### Task item
Repeat exactly the lines below that lie between the line with "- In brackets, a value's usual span" and the line with "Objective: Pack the", counting both of those lines as part of the answer.

▼

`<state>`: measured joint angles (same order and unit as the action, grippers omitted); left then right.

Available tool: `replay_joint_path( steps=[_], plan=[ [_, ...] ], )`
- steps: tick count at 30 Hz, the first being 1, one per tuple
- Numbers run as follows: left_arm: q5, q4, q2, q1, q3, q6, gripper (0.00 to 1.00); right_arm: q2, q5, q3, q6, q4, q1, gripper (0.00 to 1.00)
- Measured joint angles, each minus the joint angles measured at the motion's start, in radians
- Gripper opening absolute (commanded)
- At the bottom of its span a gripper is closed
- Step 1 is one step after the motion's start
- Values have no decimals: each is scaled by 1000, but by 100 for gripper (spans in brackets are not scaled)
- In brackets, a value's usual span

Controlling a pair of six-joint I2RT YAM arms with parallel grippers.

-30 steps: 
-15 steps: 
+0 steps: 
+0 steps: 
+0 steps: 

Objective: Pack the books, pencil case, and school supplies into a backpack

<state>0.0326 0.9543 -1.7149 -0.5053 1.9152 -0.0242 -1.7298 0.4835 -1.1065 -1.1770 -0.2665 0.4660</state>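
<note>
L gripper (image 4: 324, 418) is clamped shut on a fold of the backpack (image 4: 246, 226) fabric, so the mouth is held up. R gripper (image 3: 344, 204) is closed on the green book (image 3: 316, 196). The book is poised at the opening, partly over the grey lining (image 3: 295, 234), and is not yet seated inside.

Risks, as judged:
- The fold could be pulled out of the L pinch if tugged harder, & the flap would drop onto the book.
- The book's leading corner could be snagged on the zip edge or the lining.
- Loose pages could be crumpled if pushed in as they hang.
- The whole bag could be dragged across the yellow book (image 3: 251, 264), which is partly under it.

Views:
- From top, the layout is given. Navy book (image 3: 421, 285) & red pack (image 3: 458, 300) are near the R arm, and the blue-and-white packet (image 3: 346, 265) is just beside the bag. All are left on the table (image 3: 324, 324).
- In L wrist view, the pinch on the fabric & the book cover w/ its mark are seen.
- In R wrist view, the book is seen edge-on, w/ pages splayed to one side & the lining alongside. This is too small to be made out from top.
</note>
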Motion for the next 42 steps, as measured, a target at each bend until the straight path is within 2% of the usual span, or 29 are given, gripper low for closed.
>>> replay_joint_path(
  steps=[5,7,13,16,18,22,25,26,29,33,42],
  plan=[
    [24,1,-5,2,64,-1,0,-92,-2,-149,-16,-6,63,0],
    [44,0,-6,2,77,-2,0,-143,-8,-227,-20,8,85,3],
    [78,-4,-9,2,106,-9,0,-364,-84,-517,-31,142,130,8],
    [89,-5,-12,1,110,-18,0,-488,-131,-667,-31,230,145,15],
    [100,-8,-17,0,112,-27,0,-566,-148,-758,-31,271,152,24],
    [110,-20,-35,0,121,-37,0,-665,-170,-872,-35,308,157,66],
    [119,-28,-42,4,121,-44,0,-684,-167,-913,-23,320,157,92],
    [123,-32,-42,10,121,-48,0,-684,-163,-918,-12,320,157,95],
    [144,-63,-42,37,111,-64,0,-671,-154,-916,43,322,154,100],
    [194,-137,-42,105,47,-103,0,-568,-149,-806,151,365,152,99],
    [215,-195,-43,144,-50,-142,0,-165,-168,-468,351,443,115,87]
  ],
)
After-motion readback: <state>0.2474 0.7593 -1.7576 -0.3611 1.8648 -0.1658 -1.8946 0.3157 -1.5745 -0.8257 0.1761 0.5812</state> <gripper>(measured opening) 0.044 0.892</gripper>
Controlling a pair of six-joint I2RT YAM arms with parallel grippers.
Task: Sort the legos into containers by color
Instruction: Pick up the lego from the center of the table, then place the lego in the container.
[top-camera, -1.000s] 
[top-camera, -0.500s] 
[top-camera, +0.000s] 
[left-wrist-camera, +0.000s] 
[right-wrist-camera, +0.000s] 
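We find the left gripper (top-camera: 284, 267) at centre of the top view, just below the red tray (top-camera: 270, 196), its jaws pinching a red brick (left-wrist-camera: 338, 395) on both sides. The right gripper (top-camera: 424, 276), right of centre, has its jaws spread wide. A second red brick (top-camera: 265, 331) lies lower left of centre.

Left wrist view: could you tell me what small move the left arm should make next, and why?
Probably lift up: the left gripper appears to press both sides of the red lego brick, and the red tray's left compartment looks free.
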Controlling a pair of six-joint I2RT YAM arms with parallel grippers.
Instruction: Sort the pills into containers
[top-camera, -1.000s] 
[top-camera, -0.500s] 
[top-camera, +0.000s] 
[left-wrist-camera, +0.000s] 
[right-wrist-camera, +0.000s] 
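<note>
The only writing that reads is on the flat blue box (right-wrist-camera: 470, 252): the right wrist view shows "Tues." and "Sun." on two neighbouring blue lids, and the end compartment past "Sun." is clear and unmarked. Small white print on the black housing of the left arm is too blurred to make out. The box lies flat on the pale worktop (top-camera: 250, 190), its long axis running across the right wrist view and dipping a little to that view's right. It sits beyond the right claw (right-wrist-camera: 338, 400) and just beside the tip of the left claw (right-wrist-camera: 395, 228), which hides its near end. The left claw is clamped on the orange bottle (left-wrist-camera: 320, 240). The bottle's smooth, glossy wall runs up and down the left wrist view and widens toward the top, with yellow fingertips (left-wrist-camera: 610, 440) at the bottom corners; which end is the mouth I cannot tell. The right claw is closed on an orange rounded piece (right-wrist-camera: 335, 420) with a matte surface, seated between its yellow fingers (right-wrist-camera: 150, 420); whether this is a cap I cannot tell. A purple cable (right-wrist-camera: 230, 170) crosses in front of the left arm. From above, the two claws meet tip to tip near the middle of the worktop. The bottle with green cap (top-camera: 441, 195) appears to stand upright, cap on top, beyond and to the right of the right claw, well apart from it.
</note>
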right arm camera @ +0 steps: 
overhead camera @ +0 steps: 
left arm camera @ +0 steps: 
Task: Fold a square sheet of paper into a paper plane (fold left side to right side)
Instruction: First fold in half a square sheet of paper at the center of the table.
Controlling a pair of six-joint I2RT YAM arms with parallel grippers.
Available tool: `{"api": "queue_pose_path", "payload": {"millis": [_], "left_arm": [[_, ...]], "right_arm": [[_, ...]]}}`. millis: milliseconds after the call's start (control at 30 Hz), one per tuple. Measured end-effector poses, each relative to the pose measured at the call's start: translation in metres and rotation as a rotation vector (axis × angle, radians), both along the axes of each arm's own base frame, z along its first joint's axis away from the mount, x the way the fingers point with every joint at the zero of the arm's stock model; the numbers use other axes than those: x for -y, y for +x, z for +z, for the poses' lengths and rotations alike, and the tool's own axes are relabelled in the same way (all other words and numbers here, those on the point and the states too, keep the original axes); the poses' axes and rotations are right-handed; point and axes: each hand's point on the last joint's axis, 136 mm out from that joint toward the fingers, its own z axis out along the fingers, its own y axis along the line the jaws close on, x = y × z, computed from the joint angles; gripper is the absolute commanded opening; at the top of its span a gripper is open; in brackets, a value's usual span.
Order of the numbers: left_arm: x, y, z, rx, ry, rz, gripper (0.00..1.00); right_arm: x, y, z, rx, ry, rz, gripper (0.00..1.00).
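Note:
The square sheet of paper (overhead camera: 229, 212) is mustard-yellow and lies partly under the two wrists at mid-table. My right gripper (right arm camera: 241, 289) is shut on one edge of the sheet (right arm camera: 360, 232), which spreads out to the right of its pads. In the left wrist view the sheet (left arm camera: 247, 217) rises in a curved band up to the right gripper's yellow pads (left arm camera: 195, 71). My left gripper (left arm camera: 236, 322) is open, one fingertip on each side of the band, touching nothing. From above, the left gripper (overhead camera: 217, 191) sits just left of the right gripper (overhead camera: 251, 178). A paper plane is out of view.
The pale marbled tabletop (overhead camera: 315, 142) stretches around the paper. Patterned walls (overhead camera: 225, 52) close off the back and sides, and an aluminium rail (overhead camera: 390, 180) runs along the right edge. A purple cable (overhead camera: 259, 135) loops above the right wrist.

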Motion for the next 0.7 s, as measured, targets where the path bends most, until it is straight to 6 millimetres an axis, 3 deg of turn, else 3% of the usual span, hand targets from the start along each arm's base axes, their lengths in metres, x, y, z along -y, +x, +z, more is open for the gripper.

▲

### Finished task
- In brackets, a value's usual span

Controlling a pair of six-joint I2RT YAM arms with parallel grippers.

-30 steps: 
-15 steps: 
+0 steps: 
+0 steps: 
+0 steps: 

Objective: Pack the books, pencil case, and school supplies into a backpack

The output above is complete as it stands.